[HN Gopher] Data evolution with set-theoretic types
       ___________________________________________________________________
        
       Data evolution with set-theoretic types
        
       Author : josevalim
       Score  : 67 points
       Date   : 2025-01-14 09:08 UTC (13 hours ago)
        
 (HTM) web link (dashbit.co)
 (TXT) w3m dump (dashbit.co)
        
       | josevalim wrote:
       | Author here. This is probably the article that took me the
       | longest to write, roughly 15 months, and I may still not have
       | explained all concepts with the clarity they deserve and I
       | intended to. If there is any feedback or questions, I'd be glad
       | to answer them!
        
         | practal wrote:
         | Stuff like this is why I don't like type systems. What you want
         | to do is easy, but it becomes difficult to explain in a sane
         | way (15 months difficult), because you need to work around the
         | limitations of type systems. When you say "set-theoretic
         | types", I hear, "get rid of types, just give me logic".
        
           | ryanschaefer wrote:
           | > what you want to do is easy Easy to implement, hard to get
           | correct. It inverts where you do work in a system.

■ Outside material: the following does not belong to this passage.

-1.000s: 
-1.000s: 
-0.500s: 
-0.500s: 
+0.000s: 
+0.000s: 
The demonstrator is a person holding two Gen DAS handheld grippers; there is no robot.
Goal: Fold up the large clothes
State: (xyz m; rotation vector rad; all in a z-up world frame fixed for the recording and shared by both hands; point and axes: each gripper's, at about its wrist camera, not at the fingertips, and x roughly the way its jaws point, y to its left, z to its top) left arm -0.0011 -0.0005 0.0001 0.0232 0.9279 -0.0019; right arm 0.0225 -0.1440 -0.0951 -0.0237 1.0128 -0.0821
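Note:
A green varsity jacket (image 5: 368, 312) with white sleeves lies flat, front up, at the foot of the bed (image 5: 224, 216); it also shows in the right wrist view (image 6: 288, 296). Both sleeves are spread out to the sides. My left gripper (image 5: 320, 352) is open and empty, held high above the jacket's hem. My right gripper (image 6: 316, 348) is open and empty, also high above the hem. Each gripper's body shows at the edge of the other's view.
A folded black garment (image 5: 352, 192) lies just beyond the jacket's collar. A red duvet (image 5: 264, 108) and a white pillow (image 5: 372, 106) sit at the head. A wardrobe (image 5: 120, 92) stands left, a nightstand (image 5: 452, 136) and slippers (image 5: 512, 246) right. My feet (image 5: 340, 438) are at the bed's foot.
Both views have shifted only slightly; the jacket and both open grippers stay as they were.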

It can be
           | hard to implement robust types but once that's done it's easy
           | to know what you are writing is correct.
        
           | josevalim wrote:
           | The work to develop the base theory, which this article
           | presents, takes 15 months, but it doesn't take 15 months to
           | read it (and hopefully it won't take as long to use it
           | either). Whenever you use a programming language, you may
           | work with data structures that took months to formalize and
           | several more years to optimize, yet no one is saying "throw
           | our data structures away". Even things like pretty printing
           | and formatting a float have collectively several years of
           | research behind them, yet the API is often a single function
           | call.
           | 
           | Of course, you can still not like types, and making it harder
           | to evolve libraries over time is a good reason. But using the
           | time it takes to formalize its underlying concepts is not a
           | strong argument against them. The goal is that someone will
           | spend this time, precisely so you don't have to. :)
        
             | Conscat wrote:
             | I have seen multiple users of one certain popular
             | programming language claim that data structures besides a
             | dynamic length array and a hash table have no useful
             | application.
        
               | caspper69 wrote:
               | They wouldn't also happen to throw out memory safety
               | guarantees one level up by using a ton of array indexing,
               | would they?
        
               | tadfisher wrote:
               | Clojure? Sounds like something Hickey would say.
        
             | practal wrote:
             | Oh, I like formalising things, don't get me wrong, and I
             | don't mind spending time on it at all. I just don't like
             | doing it via types, and looking at how much time you spent
             | on what, I rest my case.
        
       | beders wrote:
       | These are great examples of difficulties people will encounter in
       | all popular statically typed languages sooner or later.
       | 
       | I find the solution presented interesting but it is limited to
       | the 3 operations mentioned.
       | 
       | The alternative to this runtime schema checks and treating your
       | data as data - the data you are working with is coming from an
       | external system and needs to be runtime-validated anyways.
       | 
       | Throw in some nil-punting and you can have a very flexible system
       | that is guarded by runtime checks.
        
       | Groxx wrote:
       | Yea, this is an issue rather near and dear to my heart (due to
       | pain). I very much appreciate strong and safe types, but it tends
       | to mean enormous pain when making small obvious fixes to past
       | mistakes, and you _really_ don 't want to block those. It just
       | makes everything harder in the long term.
       | 
       | As an up-front caveat for below: I don't know Elixir in detail,
       | so I'm approaching this as a general type/lang-design issue. And
       | this is a bit stream-of-consciousness-y and I'm not really
       | seeking any goal beyond maybe discussion.
       | 
       | ---
       | 
       | Structural sub-typing with inference (or similar, e.g. perhaps
       | something fancier with dependent types) seems like kinda the only
       | real option, as you _need_ to be able to adapt to whatever bowl
       | of Hyrum Slaw[1] has been created when you weren 't looking.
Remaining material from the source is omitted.